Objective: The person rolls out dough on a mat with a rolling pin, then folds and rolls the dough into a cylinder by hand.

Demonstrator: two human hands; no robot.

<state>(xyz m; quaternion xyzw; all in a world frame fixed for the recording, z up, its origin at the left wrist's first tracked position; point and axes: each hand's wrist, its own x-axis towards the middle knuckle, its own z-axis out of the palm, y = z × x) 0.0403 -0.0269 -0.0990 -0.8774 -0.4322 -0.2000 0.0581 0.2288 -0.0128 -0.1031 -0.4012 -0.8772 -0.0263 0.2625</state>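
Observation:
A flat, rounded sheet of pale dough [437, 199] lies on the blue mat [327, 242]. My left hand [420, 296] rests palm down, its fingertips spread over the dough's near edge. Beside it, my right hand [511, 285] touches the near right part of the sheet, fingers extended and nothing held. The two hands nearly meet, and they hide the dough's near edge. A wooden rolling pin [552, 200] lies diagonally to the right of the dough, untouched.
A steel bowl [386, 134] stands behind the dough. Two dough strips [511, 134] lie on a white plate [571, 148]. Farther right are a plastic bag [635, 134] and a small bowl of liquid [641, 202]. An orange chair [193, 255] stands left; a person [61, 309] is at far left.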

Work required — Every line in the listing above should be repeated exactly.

Answer box —
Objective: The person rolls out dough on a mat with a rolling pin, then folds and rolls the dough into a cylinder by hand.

Demonstrator: two human hands; no robot.

<state>(xyz m; quaternion xyzw; all in a world frame fixed for the recording, z up, its origin at the left wrist's first tracked position; point and axes: each hand's wrist, its own x-axis towards the middle knuckle, its own z-axis out of the palm, y = z × x) 0.0403 -0.0269 -0.0990 -0.8774 -0.4322 -0.2000 0.0581 0.2288 -0.0128 -0.1031 -0.4012 -0.8772 -0.0263 0.2625</state>
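Observation:
A flat, rounded sheet of pale dough [437, 199] lies on the blue mat [327, 242]. My left hand [420, 296] rests palm down, its fingertips spread over the dough's near edge. Beside it, my right hand [511, 285] touches the near right part of the sheet, fingers extended and nothing held. The two hands nearly meet, and they hide the dough's near edge. A wooden rolling pin [552, 200] lies diagonally to the right of the dough, untouched.
A steel bowl [386, 134] stands behind the dough. Two dough strips [511, 134] lie on a white plate [571, 148]. Farther right are a plastic bag [635, 134] and a small bowl of liquid [641, 202]. An orange chair [193, 255] stands left; a person [61, 309] is at far left.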

The answer was written out completely.